I am really upset, it seems like i can't even make my best friend happy. i don't have the money to bring her to a good dinner on her birthday, i don't have enough to open a bottle for her to enjoy, i don't have the capabilities to teach her right from wrong, i don't have an attitude that she can put up with sometimes, i don't have the patience to wait up for her to come home before i get to sleep when i used to stay at her place, i don't have the kind of time i used to have for her, i don't have so many things a best friend should be able to offer. I feel like a shit friend yet she still loves me so much, she still makes every possible effort into keeping this friendship alive. im always so touched by her actions of love and concern, she told me she cried upon thinking the day i might leave her behind in this world alone. you don't know babe, how much all these means to me, you don't know how much i love you.
im so sorry about the times we quarreled so bad, im so sorry about the times i kicked up a fuss about the clothes and shoes we agreed to share, im so sorry i made you feel so stupid whenever you talk to me about relationships. im so sorry im always getting angry at you for making mistakes you knew would happen and not helping you learn instead. im so sorry you became scared of my temper and started to hide certain things from me (but you'd still tell me in the end), im so sorry you always have to listen to what i want and give in to me. im so sorry i am such a lazy person that i have to ask you to help me cook help me take stuff help me do shit, and you always did for my sake.
im so sorry i always didnt follow you to powerhouse. im so sorry we didnt manage to go to USS, but we will soon, ok??

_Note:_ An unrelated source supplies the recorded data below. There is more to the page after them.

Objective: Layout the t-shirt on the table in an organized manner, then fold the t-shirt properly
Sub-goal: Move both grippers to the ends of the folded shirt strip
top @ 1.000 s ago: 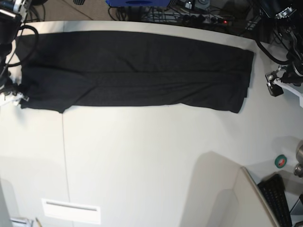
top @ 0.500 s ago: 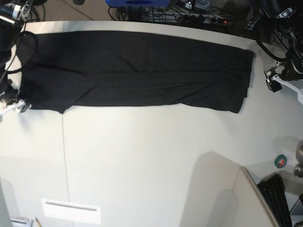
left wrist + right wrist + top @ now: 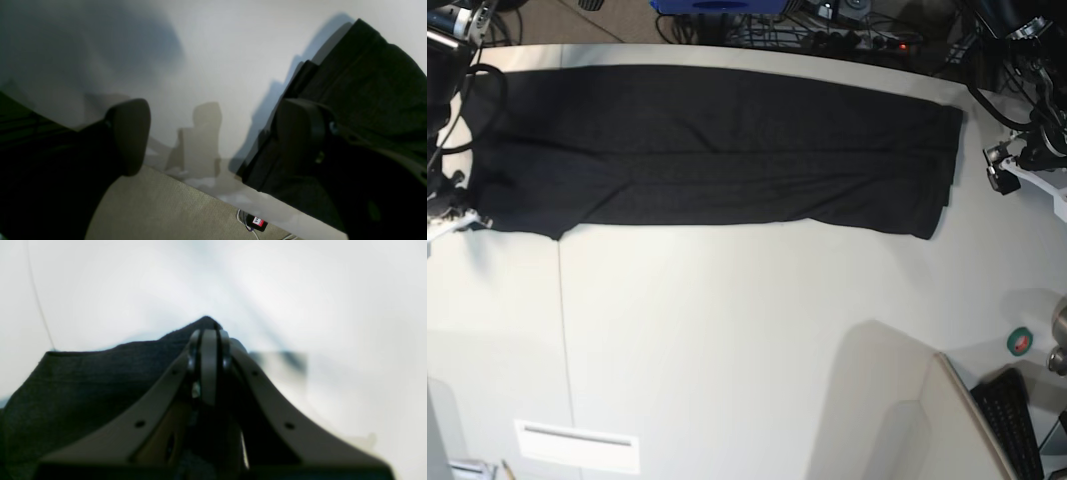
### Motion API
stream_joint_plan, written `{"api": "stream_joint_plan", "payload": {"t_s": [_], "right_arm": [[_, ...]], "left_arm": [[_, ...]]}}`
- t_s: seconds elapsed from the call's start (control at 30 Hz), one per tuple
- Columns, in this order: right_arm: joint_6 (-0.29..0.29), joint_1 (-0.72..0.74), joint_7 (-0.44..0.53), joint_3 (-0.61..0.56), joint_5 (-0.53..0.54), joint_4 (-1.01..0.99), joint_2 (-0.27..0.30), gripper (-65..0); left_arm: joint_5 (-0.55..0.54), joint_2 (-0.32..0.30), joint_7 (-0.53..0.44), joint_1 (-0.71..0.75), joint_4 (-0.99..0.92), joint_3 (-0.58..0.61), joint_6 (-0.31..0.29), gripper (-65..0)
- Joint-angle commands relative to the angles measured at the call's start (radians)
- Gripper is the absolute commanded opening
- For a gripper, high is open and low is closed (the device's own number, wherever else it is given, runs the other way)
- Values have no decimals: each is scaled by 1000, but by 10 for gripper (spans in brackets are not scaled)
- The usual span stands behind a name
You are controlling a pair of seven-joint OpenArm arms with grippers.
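1. Spreading across most of the base view, the table (image 3: 727, 340) carries everything; its off-white top has a thin seam running front to back near the robot's right side.
2. Lying along the far part of that top, the t-shirt (image 3: 717, 150) is already folded into a long black band, plain side up, with its long axis running side to side between the two arms. No print shows.
3. Sitting at the band's end on the base view's left, the right gripper (image 3: 449, 210) has its jaws pressed together. The right wrist view shows dark cloth (image 3: 100, 373) reaching up to the tips, so it looks pinched on a corner, though the blur hides the contact itself.
4. Hanging just off the opposite end, the left gripper (image 3: 213, 133) has its pads (image 3: 128, 133) set wide apart with nothing between them. The shirt's stacked edge (image 3: 350, 100) lies beside one pad, towards the table's middle.
5. Judging from this, the next fold would run along the band's length, end over end. The right arm is already on its end, while the left must reach inward to catch its own.
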Motion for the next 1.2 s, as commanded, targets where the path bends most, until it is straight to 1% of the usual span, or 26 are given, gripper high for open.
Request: {"api": "stream_joint_plan", "payload": {"t_s": [0.0, 0.1, 0.13, 0.23, 0.3, 0.43, 0.57, 0.67, 0.77, 0.9, 0.97, 1.03, 1.07, 1.1, 1.17], "right_arm": [[6, 10, 18, 5, 7, 21, 17, -650], [3, 7, 18, 10, 7, 27, 3, -650], [3, 5, 14, 30, 7, 27, 0, -650], [4, 5, -62, 94, 7, 29, -3, -650], [6, 5, -103, 122, 7, 58, -17, -650], [6, -68, -164, 128, 7, 243, -56, -650], [6, -144, -290, 133, 7, 461, -113, -650], [6, -196, -356, 128, 7, 579, -145, -650], [6, -245, -408, 125, 7, 656, -173, -650], [7, -299, -436, 122, 7, 679, -202, -650], [36, -319, -450, 122, 7, 679, -214, -650], [92, -332, -474, 122, 7, 681, -227, -650], [110, -337, -491, 122, 7, 679, -228, -650], [121, -338, -508, 122, 7, 679, -230, -650], [124, -340, -545, 122, 7, 676, -239, -650]], "left_arm": [[-3, -19, -17, -5, 14, -2, -3, -87], [-3, -19, -17, -7, 14, -2, -3, -87], [-3, -19, -17, -7, 14, -2, -3, -87], [-3, -19, -17, -7, 14, -2, -3, -87], [-3, -19, -17, -7, 14, -2, -3, -87], [-3, -19, -17, -8, 14, -2, -3, -87], [-3, -19, -17, -10, 14, -2, 1, -87], [-3, -19, -17, -10, 14, -2, 1, -87], [-3, -19, -17, -10, 14, -2, 1, -87], [-3, -20, -17, -10, 14, 0, 1, -87], [-3, -20, -17, -11, 14, 0, 1, -87], [-3, -20, -17, -11, 14, 0, 1, -87], [-3, -20, -17, -13, 14, 0, 1, -87], [-3, -20, -17, -19, 14, 0, 1, -87], [-3, -20, -17, -22, 14, 1, 1, -87]]}}
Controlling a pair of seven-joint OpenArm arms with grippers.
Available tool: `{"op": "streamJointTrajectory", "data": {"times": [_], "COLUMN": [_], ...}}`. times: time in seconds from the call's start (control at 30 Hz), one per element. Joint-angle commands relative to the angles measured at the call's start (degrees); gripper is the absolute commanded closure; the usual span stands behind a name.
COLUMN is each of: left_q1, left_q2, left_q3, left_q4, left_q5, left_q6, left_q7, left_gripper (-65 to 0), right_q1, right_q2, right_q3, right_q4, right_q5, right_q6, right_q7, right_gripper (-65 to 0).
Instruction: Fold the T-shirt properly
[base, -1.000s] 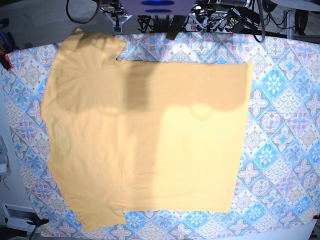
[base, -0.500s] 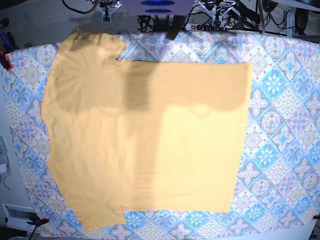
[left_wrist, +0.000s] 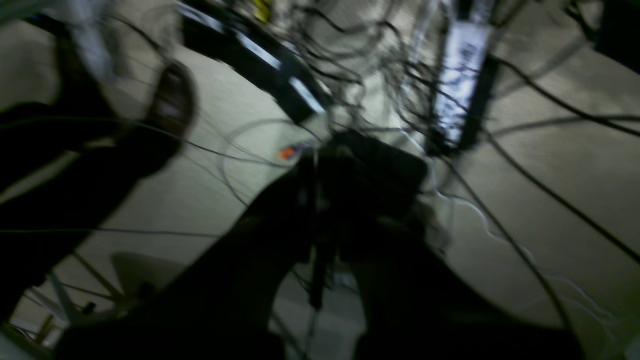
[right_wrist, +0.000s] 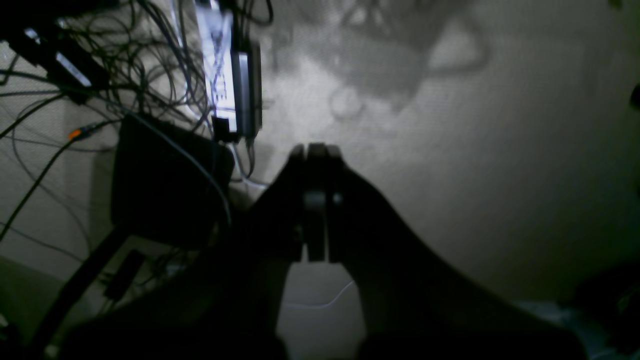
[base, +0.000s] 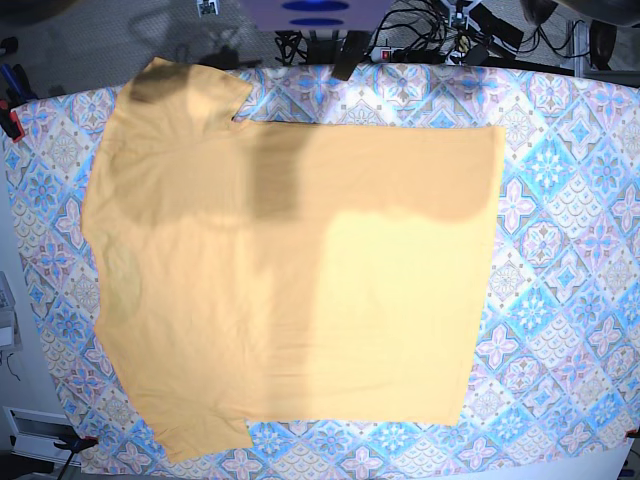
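Note:
The pale yellow-orange T-shirt (base: 290, 270) lies flat on the blue-and-pink patterned tablecloth (base: 560, 250). One sleeve points to the far left corner, and the shirt's right side ends in a straight edge. No gripper touches it, and neither gripper shows in the base view. In the right wrist view my right gripper (right_wrist: 316, 150) is shut and empty, hanging over the grey floor behind the table. In the blurred left wrist view my left gripper (left_wrist: 316, 170) looks shut and empty, over floor cables.
Tangled cables (left_wrist: 380, 60) and a lit power strip (right_wrist: 220, 75) lie on the floor behind the table. A black box (right_wrist: 165, 180) sits there too. A red clamp (base: 12, 122) grips the cloth's left edge. Bare cloth shows to the right of the shirt.
The arm parts at the top edge of the base view have pulled back out of sight. Their shadows on the shirt have shrunk upward. The shirt has not moved.

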Motion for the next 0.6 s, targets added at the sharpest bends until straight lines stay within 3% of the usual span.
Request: {"op": "streamJointTrajectory", "data": {"times": [0.0, 0.2, 0.57], "left_q1": [2.3, 8.8, 19.8], "left_q2": [-0.8, -1.2, -2.1], "left_q3": [-0.1, -0.1, -2.6], "left_q4": [1.8, 13.6, 33.3], "left_q5": [-0.1, -0.1, 0.4], "left_q6": [0.2, 0.2, 0.3], "left_q7": [-0.2, -0.2, -0.2], "left_gripper": [0.0, 0.0, 0.0], "right_q1": [-1.5, -6.4, -16.8], "right_q2": [1.7, 4.3, 5.3], "right_q3": [0.2, 0.4, 11.6], "right_q4": [1.8, 9.5, 25.8], "right_q5": [0.2, 0.3, 0.2], "right_q6": [-0.7, -0.8, -0.8], "right_q7": [0.4, 0.4, 0.4], "right_gripper": [0.0, 0.0, 0.0]}}
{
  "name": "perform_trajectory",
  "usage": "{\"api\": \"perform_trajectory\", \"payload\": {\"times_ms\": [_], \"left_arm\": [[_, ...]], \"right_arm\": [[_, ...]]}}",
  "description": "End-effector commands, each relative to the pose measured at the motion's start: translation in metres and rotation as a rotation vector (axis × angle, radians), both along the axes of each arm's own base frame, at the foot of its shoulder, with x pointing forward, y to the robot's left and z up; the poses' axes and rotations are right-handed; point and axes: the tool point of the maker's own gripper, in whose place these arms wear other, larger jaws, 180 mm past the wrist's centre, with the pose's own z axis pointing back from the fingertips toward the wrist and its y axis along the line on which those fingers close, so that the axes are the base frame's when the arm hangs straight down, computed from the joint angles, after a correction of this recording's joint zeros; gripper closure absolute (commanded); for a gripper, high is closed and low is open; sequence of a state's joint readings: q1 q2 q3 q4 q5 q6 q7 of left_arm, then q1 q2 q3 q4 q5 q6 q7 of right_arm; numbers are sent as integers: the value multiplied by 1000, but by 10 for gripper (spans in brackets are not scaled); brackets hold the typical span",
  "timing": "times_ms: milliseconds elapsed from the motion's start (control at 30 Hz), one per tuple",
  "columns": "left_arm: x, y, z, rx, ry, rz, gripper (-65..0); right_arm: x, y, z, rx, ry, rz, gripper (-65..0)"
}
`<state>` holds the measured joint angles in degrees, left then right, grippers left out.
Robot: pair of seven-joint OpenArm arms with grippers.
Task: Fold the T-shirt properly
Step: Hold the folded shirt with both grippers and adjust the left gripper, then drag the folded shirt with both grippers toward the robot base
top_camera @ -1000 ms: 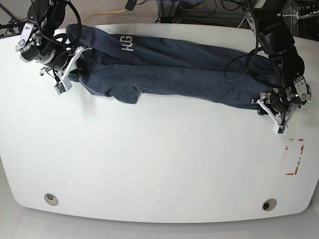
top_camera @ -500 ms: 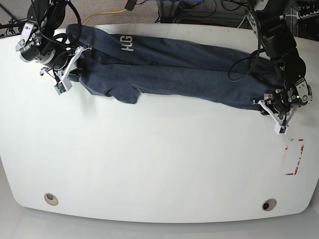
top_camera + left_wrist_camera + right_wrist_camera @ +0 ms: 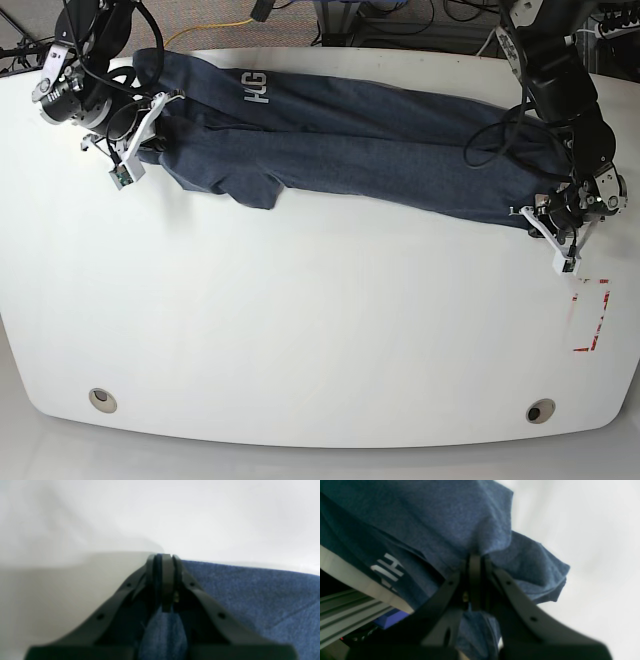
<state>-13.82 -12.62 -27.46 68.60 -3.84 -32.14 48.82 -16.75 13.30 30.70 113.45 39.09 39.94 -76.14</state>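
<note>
The dark navy T-shirt (image 3: 350,145) lies stretched in a long folded band across the far half of the white table (image 3: 300,320), white lettering (image 3: 252,86) near its left end. My left gripper (image 3: 548,228) is shut on the shirt's right end; in the left wrist view the jaws (image 3: 163,580) pinch blue cloth (image 3: 250,597). My right gripper (image 3: 148,138) is shut on the shirt's left end; in the right wrist view its jaws (image 3: 475,580) clamp a bunched fold (image 3: 460,525), with lettering (image 3: 386,571) beside it.
A red-marked rectangle (image 3: 592,315) sits on the table's right edge, near my left gripper. Two round holes (image 3: 100,399) (image 3: 540,411) lie near the front edge. Cables and floor lie beyond the far edge.
My left gripper has shifted slightly right and toward the front with the shirt's right end, pulling the band a bit longer. The right gripper has barely moved.
</note>
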Motion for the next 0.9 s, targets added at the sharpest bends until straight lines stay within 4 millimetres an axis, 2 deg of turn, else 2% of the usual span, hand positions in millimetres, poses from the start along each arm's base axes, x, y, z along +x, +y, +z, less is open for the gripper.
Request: {"api": "perform_trajectory", "payload": {"times_ms": [0,133,200,333,433,567,733,800,867], "left_arm": [[13,12,35,59,-99,-1,0],[10,11,52,106,-144,-17,0],[14,2,64,111,-184,-26,0],[2,-1,73,155,-209,-41,0],[1,-3,85,183,-239,-53,0],[-19,-2,93,243,-208,-64,0],[-34,-8,103,314,-180,-134,0],[-43,-2,105,339,-163,-138,0],[-54,10,110,371,-142,-122,0]], "right_arm": [[6,-2,9,-5,-36,6,0],[6,-1,9,-1,-40,7,0],[7,0,9,1,-40,8,0],[6,2,8,8,-38,1,0],[7,3,9,11,-43,1,0],[5,4,8,15,-38,2,0],[6,4,10,14,-45,3,0],[6,1,10,12,-46,-6,0],[6,-11,11,5,-51,-47,0]]}}
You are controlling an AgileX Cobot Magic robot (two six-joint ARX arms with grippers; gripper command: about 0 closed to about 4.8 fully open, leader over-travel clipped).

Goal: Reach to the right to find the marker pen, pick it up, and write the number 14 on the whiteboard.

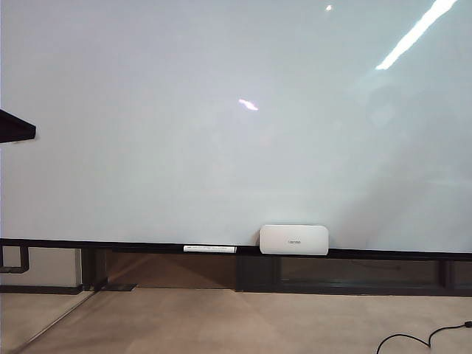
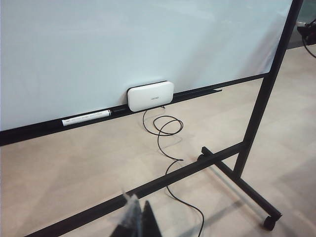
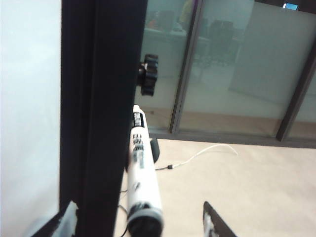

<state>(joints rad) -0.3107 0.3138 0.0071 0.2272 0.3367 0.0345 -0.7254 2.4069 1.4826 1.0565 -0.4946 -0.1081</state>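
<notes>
**One marker pen between spread right fingers, at the whiteboard's side post**

There is one whiteboard point(image 1: 221, 133), and its glossy face fills the exterior view and reflects ceiling lights. At the board's left edge a dark slab point(image 1: 15, 127) juts in, cut off, and I cannot tell what it is. One slim white pen point(image 1: 210, 249) lies flat on the board's lower rail. Just right of it one white box point(image 1: 293, 240) stands on the same rail, leaning against the board. One dark cable point(image 2: 165, 133) coils on the floor below the box.

The left gripper point(image 2: 138, 212) hangs in front of the board, above its floor bar. Only the tips of its fingers point(image 2: 148, 223) show, blurred at the frame edge, so I cannot tell whether they are spread or pressed together.

The right gripper point(image 3: 139, 207) is at the board's dark side post point(image 3: 103, 108), below one black knob point(image 3: 148, 74). Its two fingers point(image 3: 215, 224) are spread wide. The one marker pen point(image 3: 140, 173) lies between them alongside the post, touched by neither. Its white barrel carries dark lettering and its near end is dark and blurred.
</notes>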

thank you for being everything to me, i am so happy i have this connection with you. you gave me hope whenever i was down, you help me through money and family issues, love and friendship matters as well. although sometimes you talk nonsense all your crap was able to lift me up. you put me up at your place for 11 months and through that time i enjoyed watching hk dramas with you, eating leftover food at home, snatching the computer, bathing with you, crying together when we listened to permanent by david cook like 4354738 times on repeat. i am super grateful the countless of times you stood up for me when i had shit with your maid.
remember when we used to go home together on bus 28 and 67? remember we'd get so excited whenever we get to see our 6th floor neighbour? remember all the times you lied on my bed and snatch my blanket away because you hated the fan blowing right at you? remember the times we were so sian and we ran out of ciggs we'd walk all the way to 85 just to buy ciggs and walk back in the middle of the night? remember how you hated it when i stared at the wardrobe for around half an hour just thinking what to wear and ill change my clothes at least 3 times before i left the house? remember we promised to get a coffin big enough to fit us both and melissa so that we wont ever be apart in the afterlife? oh and also remember how you like to nag at me to go see a doctor whenever im unwell but being the stubborn me will say no?
theres so many other sweet stuff you did for me i wanna thank you about and remind you about because you have a brain the size of a pea you cannot remember so many things but nevermind i know you wont ever forget me can already. :>
anyhow, i know it's not your birthday yet, but since i can't blog by 2nd may 12 am i'm posting it up now. i love you and i hope you'd have a happy birthday. if 2012 rly happens we must be together all the time in that year k so if we die we die together! since you're already 19, be wiser k dear, & be my best friend forever. :D
you'd say, "me like you."
and i'd say back, "me like you more."